• Task prompt
Could you restate every entry word for word, leaving the pictures out?

----------

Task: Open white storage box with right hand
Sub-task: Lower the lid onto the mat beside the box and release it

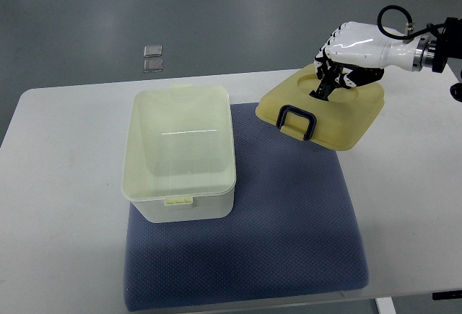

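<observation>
The white storage box (180, 152) stands open on the left part of a blue mat (274, 242), its inside bare. Its pale yellow lid (325, 112), with a dark handle (297, 123) hanging at its near edge, is off the box, up and to the right of it, tilted. My right hand (339, 68) comes in from the right edge and its fingers curl into the recess on top of the lid, holding it. The left hand does not show.
The mat lies on a white table (58, 206) whose far edge runs just behind the box. Two small clear packets (152, 58) lie on the grey floor beyond the table.
</observation>
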Available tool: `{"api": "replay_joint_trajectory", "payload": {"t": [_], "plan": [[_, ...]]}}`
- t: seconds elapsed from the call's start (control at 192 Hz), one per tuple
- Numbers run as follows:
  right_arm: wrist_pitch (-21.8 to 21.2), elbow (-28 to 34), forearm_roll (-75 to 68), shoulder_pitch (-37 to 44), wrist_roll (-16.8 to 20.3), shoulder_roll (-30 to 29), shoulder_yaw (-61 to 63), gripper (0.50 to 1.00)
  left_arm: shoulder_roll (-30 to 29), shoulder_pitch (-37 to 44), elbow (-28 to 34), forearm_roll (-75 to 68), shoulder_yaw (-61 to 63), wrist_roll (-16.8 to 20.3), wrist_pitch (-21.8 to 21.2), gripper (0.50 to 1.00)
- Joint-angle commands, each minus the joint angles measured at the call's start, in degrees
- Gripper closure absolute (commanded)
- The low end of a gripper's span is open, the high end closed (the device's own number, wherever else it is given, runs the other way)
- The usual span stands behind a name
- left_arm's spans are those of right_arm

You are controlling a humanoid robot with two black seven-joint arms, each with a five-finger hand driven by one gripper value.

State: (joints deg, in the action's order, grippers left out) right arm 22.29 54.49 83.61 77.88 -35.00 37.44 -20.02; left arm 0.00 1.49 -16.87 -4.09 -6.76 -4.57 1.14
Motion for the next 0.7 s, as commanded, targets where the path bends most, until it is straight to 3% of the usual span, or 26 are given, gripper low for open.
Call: {"api": "replay_joint_trajectory", "payload": {"t": [0.0,0.39,0.666,0.671,0.677,0.682,0.687,0.692], "plan": [[2.0,0.0,0.0,-1.8,0.0,-0.5,-1.1,1.000,0.0,0.0,0.0,0.0,0.0,0.0,0.0,0.500],[6.0,0.3,1.0,-7.4,0.0,-5.2,-1.8,1.000,0.0,0.0,-0.5,0.0,0.1,-0.1,0.0,0.500],[6.2,0.1,0.9,-9.3,0.0,-7.2,-1.8,1.000,0.0,0.0,-0.6,0.0,0.1,-0.1,0.0,0.500],[6.2,0.1,0.9,-9.3,0.0,-7.2,-1.8,0.929,0.0,0.0,-0.6,0.0,0.1,-0.1,0.0,0.500],[6.2,0.1,0.9,-9.3,0.0,-7.2,-1.8,0.928,0.0,0.0,-0.6,0.0,0.1,-0.1,0.0,0.500],[6.2,0.1,0.9,-9.3,0.0,-7.2,-1.7,0.849,0.0,0.0,-0.6,0.0,0.1,-0.1,0.0,0.500],[6.2,0.1,0.9,-9.3,0.0,-7.2,-1.7,0.848,0.0,0.0,-0.6,0.0,0.1,-0.1,0.0,0.500],[6.2,0.1,0.9,-9.3,0.0,-7.3,-1.7,0.775,0.0,0.0,-0.6,0.0,0.1,-0.1,0.0,0.500]]}}
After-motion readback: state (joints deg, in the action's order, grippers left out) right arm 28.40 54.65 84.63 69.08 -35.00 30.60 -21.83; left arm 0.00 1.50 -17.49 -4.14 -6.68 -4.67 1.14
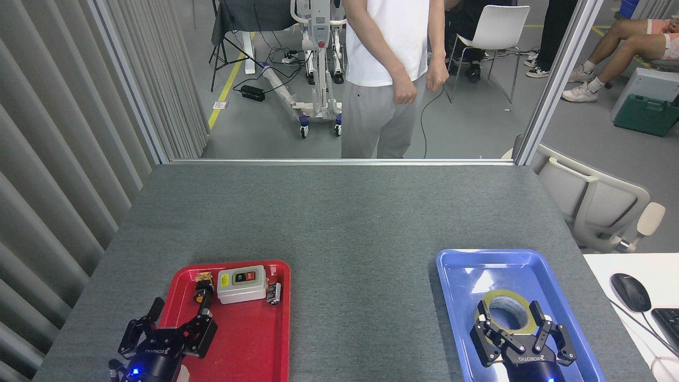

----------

• Solution for this task
Task: Open white storage box with right hand
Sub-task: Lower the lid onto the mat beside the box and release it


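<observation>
The white storage box (180, 152) stands open on the left part of a blue mat (274, 242), its inside bare. Its pale yellow lid (325, 112), with a dark handle (297, 123) hanging at its near edge, is off the box, up and to the right of it, tilted. My right hand (339, 68) comes in from the right edge and its fingers curl into the recess on top of the lid, holding it. The left hand does not show.
The mat lies on a white table (58, 206) whose far edge runs just behind the box. Two small clear packets (152, 58) lie on the grey floor beyond the table.
</observation>
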Available tool: `{"api": "replay_joint_trajectory", "payload": {"t": [_], "plan": [[_, ...]]}}`
- t: seconds elapsed from the call's start (control at 192 Hz), one per tuple
- Numbers run as follows:
  right_arm: wrist_pitch (-21.8 to 21.2), elbow (-28 to 34), forearm_roll (-75 to 68), shoulder_pitch (-37 to 44), wrist_roll (-16.8 to 20.3), shoulder_roll (-30 to 29), shoulder_yaw (-61 to 63), gripper (0.50 to 1.00)
  left_arm: shoulder_roll (-30 to 29), shoulder_pitch (-37 to 44), elbow (-28 to 34), forearm_roll (-75 to 68), shoulder_yaw (-61 to 63), wrist_roll (-16.8 to 20.3), wrist_pitch (-21.8 to 21.2), gripper (0.50 to 1.00)
- Joint-angle commands, each minus the joint angles measured at the call's start, in degrees
- Gripper closure absolute (commanded)
- The low end of a gripper's span is open, the high end closed (the device's own number, wherever else it is given, runs the other way)
- The usual span stands behind a name
- left_arm's spans are those of right_arm

You are controlling a humanoid robot with two black seven-joint arms, each with a five-finger hand driven by one gripper value.

State: (joints deg, in the action's order, grippers left out) right arm 22.29 54.49 83.61 77.88 -35.00 37.44 -20.02; left arm 0.00 1.49 -16.87 -4.09 -6.76 -4.57 1.14
Motion for the next 0.7 s, as commanded, targets where the path bends most, until it is straight to 3% of the usual span, or 26 are given, gripper low for open.
Call: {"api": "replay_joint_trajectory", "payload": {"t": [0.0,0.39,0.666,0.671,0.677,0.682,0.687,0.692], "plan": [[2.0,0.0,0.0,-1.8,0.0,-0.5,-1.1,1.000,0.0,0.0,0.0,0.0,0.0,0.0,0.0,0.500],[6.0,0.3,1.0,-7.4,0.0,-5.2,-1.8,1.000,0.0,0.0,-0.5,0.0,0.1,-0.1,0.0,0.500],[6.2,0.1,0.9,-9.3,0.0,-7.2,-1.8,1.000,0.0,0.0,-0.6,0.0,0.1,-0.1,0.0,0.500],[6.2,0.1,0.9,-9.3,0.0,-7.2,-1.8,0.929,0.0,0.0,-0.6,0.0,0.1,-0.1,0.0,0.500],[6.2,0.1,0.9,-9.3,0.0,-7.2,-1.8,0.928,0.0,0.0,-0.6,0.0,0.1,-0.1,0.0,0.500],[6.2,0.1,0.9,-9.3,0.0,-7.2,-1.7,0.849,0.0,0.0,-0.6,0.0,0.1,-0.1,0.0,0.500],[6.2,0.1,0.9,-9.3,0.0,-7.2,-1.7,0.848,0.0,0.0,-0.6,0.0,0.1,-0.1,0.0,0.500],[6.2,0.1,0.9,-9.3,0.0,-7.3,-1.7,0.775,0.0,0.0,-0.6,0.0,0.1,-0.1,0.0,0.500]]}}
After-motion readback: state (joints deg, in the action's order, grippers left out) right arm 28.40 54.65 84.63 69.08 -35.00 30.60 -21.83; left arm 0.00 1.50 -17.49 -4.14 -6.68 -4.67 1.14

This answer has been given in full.